Baroness Whitaker (Labour)
Clause 115 did not emerge from consultation, nor was it presaged in the Conservative Manifesto. It is as if the Government want, stealthily, to do away with a culture and traditional way of life that is different from that of the settled majority. Instead of bringing in measures that could improve social cohesion and oppose the prejudice that has made this very small minority so often marginalised and deprived – to the severe detriment of its health and education opportunities, let alone ordinary peace of mind – they seek to deepen that deprivation.
Lord Stunell (Liberal Democrat):-
It is the last group in Britain that it is legitimate to slag off in the golf club bar, on the street corner, or, indeed, at the Parish Council in a way that nobody would if those involved were Pakistani, Afro-Caribbean or Chinese people, because, apart from anything else, they would know that it was illegal to do so. They would know that it is something that we do not do in Britain but you can still say these things about Gypsies. Unfortunately and sadly, that is the case, and I do not think we should give anybody an excuse to default on their duty.
In answering for the Government, Viscount Younger stated:-
The right reverend Prelate the Bishop of St Albans raised concern about local authorities ignoring needs. If a public authority does not comply with the general duty under section 149 of the Equality Act 2010 – the public sector equality duty – its actions or failure to act can be challenged by judicial review. He also asked what consultation was undertaken on the draft guidance. Officials in the department and my noble friend the Minister, who is in her place on the Front Bench, have engaged with the Gypsy and Traveller communities through liaison groups, which meet every few months.

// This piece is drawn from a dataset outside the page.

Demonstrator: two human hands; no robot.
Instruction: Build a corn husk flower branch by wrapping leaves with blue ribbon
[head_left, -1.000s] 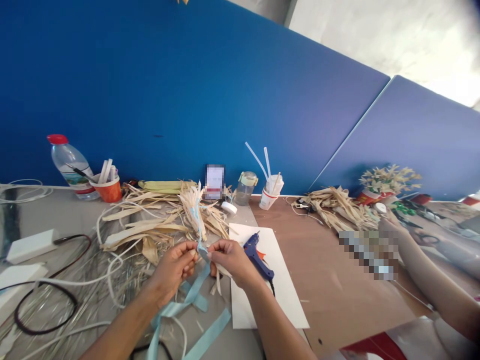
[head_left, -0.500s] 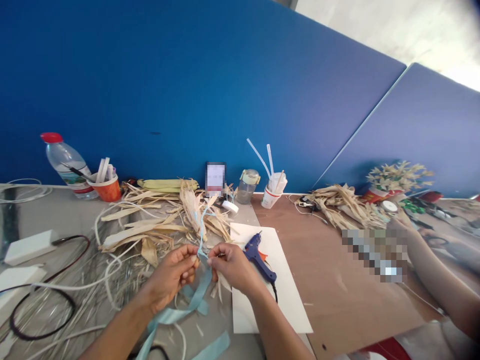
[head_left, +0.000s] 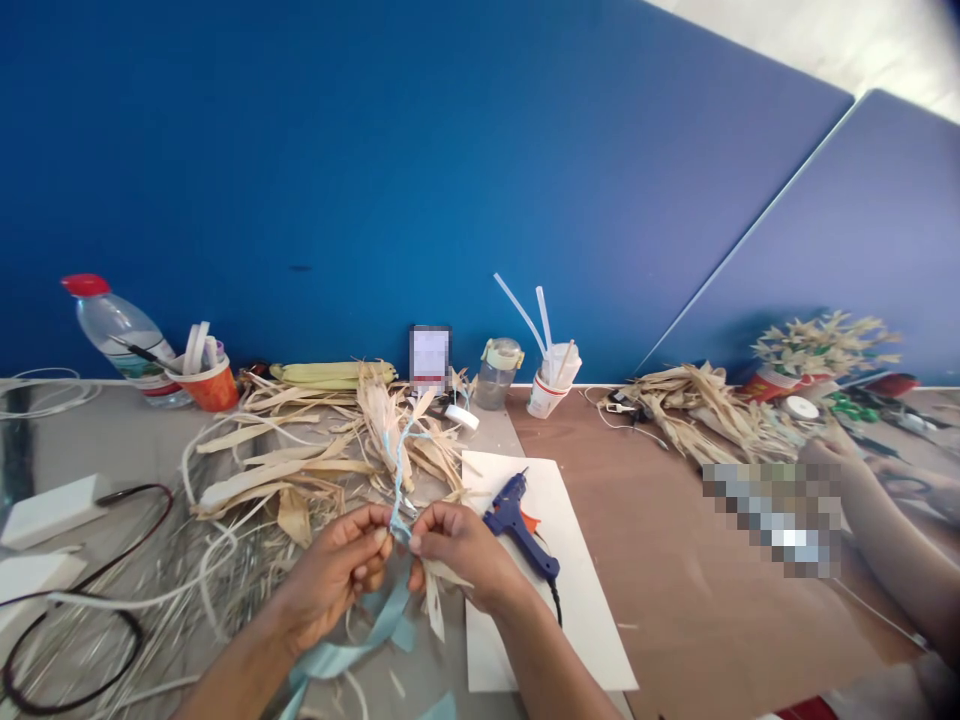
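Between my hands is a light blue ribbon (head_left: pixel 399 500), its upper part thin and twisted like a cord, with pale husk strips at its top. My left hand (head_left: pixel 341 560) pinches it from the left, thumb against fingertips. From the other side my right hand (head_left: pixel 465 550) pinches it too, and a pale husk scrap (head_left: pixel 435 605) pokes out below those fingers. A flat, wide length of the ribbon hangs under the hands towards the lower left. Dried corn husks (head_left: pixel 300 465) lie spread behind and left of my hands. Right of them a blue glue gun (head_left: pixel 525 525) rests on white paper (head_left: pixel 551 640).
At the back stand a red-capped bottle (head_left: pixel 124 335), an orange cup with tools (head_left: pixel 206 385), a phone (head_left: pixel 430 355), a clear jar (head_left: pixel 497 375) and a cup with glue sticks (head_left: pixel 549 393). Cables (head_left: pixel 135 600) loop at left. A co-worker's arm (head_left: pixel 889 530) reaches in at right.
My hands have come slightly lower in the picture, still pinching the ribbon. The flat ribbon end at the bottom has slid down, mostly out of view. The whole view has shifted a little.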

The guidance is published in draft, so we are continuing to engage with representatives from the Travelling communities.
We know that the main Gypsy and Traveller organisations will be very interested to read this since we understand that no consultation on the draft guidance has actually taken place at liaison group meetings.
While not pressing forward his amendment, Lord Beecham concluded:-
Section 8 of the 1985 Housing Act required every housing authority to “consider housing conditions in their district and the needs of the district with respect to the provision of further housing accommodation”. That clause was effectively amended by the 2004 Act. It was amended because insufficient provision was being made for this group and because very often it was not made because of pressure from people who feared or, at any rate, opposed provision for the categories of would-be residents that we were talking about. If the 2004 Act was in response to the failure by then of authorities to make provision – and that clearly is the case – what sort of message does it send to remove that duty under the 2004 Act and then say, “Well, its alright because they have a duty to consider everything”? They had that duty under the 1985 Act and it was clearly not being fulfilled”.